▶ _Problem_:
Please reproduce the entries that follow without a single difference.

[Dataset records — start]

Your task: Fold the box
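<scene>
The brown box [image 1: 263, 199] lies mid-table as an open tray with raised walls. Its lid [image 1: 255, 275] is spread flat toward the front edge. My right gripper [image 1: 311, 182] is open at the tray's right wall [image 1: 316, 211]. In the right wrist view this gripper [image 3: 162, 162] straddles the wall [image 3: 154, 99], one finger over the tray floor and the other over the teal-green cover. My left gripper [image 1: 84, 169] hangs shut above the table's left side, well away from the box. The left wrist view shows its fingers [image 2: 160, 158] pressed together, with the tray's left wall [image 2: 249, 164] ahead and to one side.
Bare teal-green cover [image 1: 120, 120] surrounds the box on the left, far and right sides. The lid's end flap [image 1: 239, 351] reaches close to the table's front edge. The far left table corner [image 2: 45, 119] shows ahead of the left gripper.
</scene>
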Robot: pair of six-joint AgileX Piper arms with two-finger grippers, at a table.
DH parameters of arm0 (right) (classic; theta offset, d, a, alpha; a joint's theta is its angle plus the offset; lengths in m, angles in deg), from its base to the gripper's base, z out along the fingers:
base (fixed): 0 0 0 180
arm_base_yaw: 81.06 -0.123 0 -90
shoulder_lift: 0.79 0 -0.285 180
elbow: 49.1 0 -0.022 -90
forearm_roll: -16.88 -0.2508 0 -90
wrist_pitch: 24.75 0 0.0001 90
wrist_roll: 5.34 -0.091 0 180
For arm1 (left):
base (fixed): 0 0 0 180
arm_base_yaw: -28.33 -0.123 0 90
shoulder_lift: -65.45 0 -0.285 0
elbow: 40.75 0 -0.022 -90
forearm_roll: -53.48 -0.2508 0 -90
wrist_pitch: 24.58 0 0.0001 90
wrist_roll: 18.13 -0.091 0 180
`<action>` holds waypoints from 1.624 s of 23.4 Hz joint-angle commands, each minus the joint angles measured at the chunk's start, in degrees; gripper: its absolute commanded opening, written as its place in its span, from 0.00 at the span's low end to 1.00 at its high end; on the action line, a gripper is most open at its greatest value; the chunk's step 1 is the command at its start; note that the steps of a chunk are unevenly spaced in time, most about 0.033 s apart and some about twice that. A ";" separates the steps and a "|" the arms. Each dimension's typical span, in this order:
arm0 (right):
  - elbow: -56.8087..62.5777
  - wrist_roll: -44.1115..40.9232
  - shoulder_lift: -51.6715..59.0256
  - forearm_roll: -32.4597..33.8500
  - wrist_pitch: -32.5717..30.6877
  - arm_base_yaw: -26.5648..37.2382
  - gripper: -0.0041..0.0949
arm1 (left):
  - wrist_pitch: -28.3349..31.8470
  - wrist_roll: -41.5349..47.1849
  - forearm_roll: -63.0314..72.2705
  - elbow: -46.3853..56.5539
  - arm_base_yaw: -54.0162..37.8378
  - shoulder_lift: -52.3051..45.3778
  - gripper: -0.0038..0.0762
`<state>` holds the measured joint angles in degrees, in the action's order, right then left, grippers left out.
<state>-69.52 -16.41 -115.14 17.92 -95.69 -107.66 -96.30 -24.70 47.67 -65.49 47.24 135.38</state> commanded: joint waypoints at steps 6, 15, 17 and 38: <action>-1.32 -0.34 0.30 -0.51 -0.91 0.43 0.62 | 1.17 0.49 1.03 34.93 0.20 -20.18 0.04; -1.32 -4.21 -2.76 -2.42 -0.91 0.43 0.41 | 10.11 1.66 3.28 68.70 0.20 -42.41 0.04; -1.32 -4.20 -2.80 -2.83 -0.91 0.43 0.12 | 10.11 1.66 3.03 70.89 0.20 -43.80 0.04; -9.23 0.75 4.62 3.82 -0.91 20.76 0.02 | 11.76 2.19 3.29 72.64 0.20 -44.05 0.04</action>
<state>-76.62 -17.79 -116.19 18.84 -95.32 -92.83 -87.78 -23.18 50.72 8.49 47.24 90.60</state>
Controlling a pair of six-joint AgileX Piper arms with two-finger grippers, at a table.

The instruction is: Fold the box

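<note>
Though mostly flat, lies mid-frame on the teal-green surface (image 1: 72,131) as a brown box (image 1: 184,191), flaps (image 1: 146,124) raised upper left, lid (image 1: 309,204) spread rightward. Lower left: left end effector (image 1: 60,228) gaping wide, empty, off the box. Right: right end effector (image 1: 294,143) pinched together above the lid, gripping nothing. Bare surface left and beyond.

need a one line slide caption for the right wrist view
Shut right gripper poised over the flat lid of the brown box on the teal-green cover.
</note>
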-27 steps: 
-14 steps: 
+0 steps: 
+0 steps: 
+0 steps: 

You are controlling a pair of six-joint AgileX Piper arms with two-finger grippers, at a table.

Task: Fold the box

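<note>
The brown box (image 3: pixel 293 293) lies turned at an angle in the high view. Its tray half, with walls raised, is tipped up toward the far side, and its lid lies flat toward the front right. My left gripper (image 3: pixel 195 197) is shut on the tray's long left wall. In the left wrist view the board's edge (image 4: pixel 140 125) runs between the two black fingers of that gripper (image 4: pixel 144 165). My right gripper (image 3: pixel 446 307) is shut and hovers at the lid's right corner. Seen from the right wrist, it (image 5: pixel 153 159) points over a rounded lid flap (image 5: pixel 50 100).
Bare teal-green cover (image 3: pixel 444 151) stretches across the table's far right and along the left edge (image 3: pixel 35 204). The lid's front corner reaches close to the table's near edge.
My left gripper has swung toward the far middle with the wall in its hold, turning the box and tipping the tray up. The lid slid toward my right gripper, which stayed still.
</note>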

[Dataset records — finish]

▶ _Solution to the problem_:
Your task: Fold the box
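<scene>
The brown box [image 1: 263, 199] lies mid-table as an open tray with raised walls. Its lid [image 1: 255, 275] is spread flat toward the front edge. My right gripper [image 1: 311, 182] is open at the tray's right wall [image 1: 316, 211]. In the right wrist view this gripper [image 3: 162, 162] straddles the wall [image 3: 154, 99], one finger over the tray floor and the other over the teal-green cover. My left gripper [image 1: 84, 169] hangs shut above the table's left side, well away from the box. The left wrist view shows its fingers [image 2: 160, 158] pressed together, with the tray's left wall [image 2: 249, 164] ahead and to one side.
Bare teal-green cover [image 1: 120, 120] surrounds the box on the left, far and right sides. The lid's end flap [image 1: 239, 351] reaches close to the table's front edge. The far left table corner [image 2: 45, 119] shows ahead of the left gripper.
</scene>
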Robot: pair of six-joint AgileX Piper arms with two-finger grippers, at a table.
DH parameters of arm0 (right) (classic; theta offset, d, a, alpha; a joint's theta is its angle plus the offset; lengths in m, angles in deg), from its base to the gripper's base, z out along the fingers:
base (fixed): 0 0 0 180
arm_base_yaw: 81.06 -0.123 0 -90
shoulder_lift: 0.79 0 -0.285 180
elbow: 49.1 0 -0.022 -90
forearm_roll: -16.88 -0.2508 0 -90
wrist_pitch: 24.75 0 0.0001 90
wrist_roll: 5.34 -0.091 0 180
For arm1 (left):
base (fixed): 0 0 0 180
arm_base_yaw: -28.33 -0.123 0 90
shoulder_lift: -65.45 0 -0.285 0
elbow: 40.75 0 -0.022 -90
forearm_roll: -53.48 -0.2508 0 -90
wrist_pitch: 24.58 0 0.0001 90
wrist_roll: 18.13 -0.091 0 180
`<action>` holds waypoints from 1.624 s of 23.4 Hz joint-angle commands, each minus the joint angles measured at the chunk's start, in degrees; gripper: its absolute commanded opening, written as its place in its span, from 0.00 at the span's low end to 1.00 at its high end; on the action line, a gripper is most open at its greatest value; the chunk's step 1 is the command at its start; note that the steps of a chunk are unevenly spaced in time, most about 0.033 s apart and some about twice that. A ";" separates the steps and a "|" the arms. Each dimension's typical span, in this order:
arm0 (right):
  - elbow: -56.8087..62.5777
  - wrist_roll: -44.1115..40.9232
  - shoulder_lift: -51.6715..59.0256
  - forearm_roll: -32.4597..33.8500
  - wrist_pitch: -32.5717..30.6877
  - arm_base_yaw: -26.5648..37.2382
  - gripper: -0.0041..0.0949
arm1 (left):
  - wrist_pitch: -28.3349..31.8470
  - wrist_roll: -41.5349..47.1849
  - forearm_roll: -63.0314..72.2705
  - elbow: -46.3853..56.5539
  - arm_base_yaw: -54.0162..37.8378
  - shoulder_lift: -52.3051..45.3778
  - gripper: -0.0038..0.0762
`<state>` holds the measured joint angles in degrees, in the action's order, right then left, grippers left out.
<state>-69.52 -16.41 -115.14 17.92 -95.69 -107.66 -96.30 -24.70 47.67 -65.49 47.24 135.38</state> commanded: joint waypoints at steps 6, 15, 17 and 38: <action>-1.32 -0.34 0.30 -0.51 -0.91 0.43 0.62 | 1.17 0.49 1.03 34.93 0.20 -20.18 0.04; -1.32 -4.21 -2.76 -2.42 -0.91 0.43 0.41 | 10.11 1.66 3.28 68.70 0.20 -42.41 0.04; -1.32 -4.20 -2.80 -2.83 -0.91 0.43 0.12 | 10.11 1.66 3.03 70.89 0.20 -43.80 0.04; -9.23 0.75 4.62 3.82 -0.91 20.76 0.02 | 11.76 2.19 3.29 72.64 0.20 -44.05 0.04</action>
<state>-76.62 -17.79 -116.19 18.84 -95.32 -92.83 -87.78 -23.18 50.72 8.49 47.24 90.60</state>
Controlling a pair of six-joint AgileX Piper arms with two-finger grippers, at a table.

The instruction is: Fold the box

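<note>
Though mostly flat, lies mid-frame on the teal-green surface (image 1: 72,131) as a brown box (image 1: 184,191), flaps (image 1: 146,124) raised upper left, lid (image 1: 309,204) spread rightward. Lower left: left end effector (image 1: 60,228) gaping wide, empty, off the box. Right: right end effector (image 1: 294,143) pinched together above the lid, gripping nothing. Bare surface left and beyond.

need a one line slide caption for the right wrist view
Shut right gripper poised over the flat lid of the brown box on the teal-green cover.
</note>
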-27 steps: 
-14 steps: 
+0 steps: 
+0 steps: 
+0 steps: 

You are controlling a pair of six-joint AgileX Piper arms with two-finger grippers, at a table.

Task: Fold the box

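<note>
The brown box (image 3: pixel 293 293) lies turned at an angle in the high view. Its tray half, with walls raised, is tipped up toward the far side, and its lid lies flat toward the front right. My left gripper (image 3: pixel 195 197) is shut on the tray's long left wall. In the left wrist view the board's edge (image 4: pixel 140 125) runs between the two black fingers of that gripper (image 4: pixel 144 165). My right gripper (image 3: pixel 446 307) is shut and hovers at the lid's right corner. Seen from the right wrist, it (image 5: pixel 153 159) points over a rounded lid flap (image 5: pixel 50 100).
Bare teal-green cover (image 3: pixel 444 151) stretches across the table's far right and along the left edge (image 3: pixel 35 204). The lid's front corner reaches close to the table's near edge.
My left gripper has swung toward the far middle with the wall in its hold, turning the box and tipping the tray up. The lid slid toward my right gripper, which stayed still.
</note>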

No part of the exercise remains unanswered.